Horizon CDT Research Highlights

Research Highlights

Public Health Surveillance using Social Media and Internet Data

  Mengdi Li (2013 cohort)

1. Introduction

Social media, such as Twitter and Weibo, has created the platform for people to disseminate sentiments, ideas, and opinions [1]. The generated contents on social media can be in various types, such as texts, images and videos. Though little informational value is contained in a single status update, the aggregation of millions of messages can reveal useful information about a population [2]. Usually, social media content is unstructured, noisy, dynamic, and voluminous, requiring big data technologies to process [3]. In recent years, big data and social media analytics have been examined in several studies. Barbosa and Feng [4] measured public opinion through classifying users’ posts by sentiment. Sakaki et al. [5] treated each Twitter user as a social sensor, and constructed an earthquake reporting system in Japan by monitoring and mining their tweets. Other applications include marketing campaign [6], political polling [7], and financial prediction [8]. These successes have drawn interest from the public health community, whose goal is to study the health of a population.

Traditionally, studying population health requires pricy, time-consuming monitoring mechanisms, primarily surveys and data collection from clinical encounters [9]. Even high-priority projects conducted by the government are slow as they need data aggregation [9]. Cheaper public health surveillance tool with real-time or near real-time characteristics is highly demanded in the field. Social media users often publicly share their personal information. For example, messages like “OMG, I got flu” and “I need pain killers for my headache but I also need to take cold and flu” are common on Twitter. Knowing that an individual is sick may not be so exciting, but millions of such tweets may be revealing. This indicates there is a strong health “signal” in social media.

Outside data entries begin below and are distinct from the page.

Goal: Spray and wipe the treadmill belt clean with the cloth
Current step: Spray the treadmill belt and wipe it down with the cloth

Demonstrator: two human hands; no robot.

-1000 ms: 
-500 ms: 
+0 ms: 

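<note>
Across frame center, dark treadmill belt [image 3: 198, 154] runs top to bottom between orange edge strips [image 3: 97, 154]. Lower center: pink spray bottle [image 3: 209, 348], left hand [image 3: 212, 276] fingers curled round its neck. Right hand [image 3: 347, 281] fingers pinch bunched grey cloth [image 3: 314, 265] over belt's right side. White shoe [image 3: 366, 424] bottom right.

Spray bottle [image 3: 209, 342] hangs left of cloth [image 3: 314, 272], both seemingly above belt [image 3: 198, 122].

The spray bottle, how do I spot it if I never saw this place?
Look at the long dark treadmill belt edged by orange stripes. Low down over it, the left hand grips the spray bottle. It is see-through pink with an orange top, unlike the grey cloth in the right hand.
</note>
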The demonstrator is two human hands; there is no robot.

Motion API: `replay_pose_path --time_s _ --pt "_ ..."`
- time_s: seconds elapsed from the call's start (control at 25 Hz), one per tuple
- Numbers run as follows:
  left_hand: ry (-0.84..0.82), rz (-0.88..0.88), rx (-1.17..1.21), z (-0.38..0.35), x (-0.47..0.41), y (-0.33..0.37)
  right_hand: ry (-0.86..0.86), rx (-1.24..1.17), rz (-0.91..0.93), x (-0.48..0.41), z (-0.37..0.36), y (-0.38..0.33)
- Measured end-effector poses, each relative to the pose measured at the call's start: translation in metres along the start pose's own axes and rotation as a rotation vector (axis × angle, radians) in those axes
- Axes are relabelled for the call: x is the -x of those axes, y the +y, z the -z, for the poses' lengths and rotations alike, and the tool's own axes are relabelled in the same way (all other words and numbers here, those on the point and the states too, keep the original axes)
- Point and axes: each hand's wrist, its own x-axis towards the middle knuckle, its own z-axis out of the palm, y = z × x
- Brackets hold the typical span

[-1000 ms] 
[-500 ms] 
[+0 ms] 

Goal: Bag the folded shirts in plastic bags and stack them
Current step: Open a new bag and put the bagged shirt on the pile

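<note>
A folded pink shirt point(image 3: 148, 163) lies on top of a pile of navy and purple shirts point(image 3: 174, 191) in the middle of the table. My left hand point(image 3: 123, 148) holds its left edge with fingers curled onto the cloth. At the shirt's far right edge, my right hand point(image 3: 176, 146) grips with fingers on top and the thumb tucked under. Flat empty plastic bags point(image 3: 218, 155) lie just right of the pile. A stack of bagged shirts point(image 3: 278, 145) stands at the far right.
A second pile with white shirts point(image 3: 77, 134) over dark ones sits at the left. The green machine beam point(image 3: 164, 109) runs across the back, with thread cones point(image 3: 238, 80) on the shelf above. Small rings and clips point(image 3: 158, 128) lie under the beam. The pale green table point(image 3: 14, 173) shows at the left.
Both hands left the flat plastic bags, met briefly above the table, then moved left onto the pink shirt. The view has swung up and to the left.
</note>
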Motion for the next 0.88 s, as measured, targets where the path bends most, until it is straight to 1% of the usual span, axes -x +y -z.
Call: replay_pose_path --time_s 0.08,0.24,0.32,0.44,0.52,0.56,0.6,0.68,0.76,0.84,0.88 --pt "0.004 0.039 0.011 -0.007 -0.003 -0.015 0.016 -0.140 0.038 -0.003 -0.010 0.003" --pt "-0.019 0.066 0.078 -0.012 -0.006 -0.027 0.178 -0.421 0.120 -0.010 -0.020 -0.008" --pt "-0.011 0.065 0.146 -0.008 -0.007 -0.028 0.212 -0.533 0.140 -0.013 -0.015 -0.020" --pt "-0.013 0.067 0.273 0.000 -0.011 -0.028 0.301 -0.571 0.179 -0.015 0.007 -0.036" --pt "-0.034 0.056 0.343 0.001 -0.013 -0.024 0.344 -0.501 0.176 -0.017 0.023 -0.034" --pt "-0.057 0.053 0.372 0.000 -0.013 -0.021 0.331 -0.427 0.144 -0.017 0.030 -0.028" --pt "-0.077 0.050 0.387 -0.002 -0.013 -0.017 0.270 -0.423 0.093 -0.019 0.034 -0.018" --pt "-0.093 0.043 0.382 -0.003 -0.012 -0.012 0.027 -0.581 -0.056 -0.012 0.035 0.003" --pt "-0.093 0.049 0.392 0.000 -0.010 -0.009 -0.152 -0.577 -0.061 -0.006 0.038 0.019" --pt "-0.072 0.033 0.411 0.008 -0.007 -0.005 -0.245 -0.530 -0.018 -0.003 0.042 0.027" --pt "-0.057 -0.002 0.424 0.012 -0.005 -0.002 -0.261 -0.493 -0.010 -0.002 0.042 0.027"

With massive real-time health-related data available, social media with big data analytics seems like a promising public health surveillance tool, as it can reduce the cost and provide timely public-health statistics. Studies have demonstrated that Twitter postings can be used to track the influenza rate [10], detect mental illnesses such as seasonal affective disorder and depression [11]. Moreover, data extracted from social media contains some hidden information those traditional health surveillance systems cannot uncover. For example, most people may take Over-the-counter medicines or query online for self-treatment methods to deal with sudden symptoms or minor ailments, rather than turn to health services. Some of them may post their feelings or symptoms on social media sites, making the aliments detectable. However, the traditional surveillance systems are not able to acquire such information. Some people may lie to their doctors and families about their socially undesirable behaviors such as excessive drinking, but they probably express those online anonymously.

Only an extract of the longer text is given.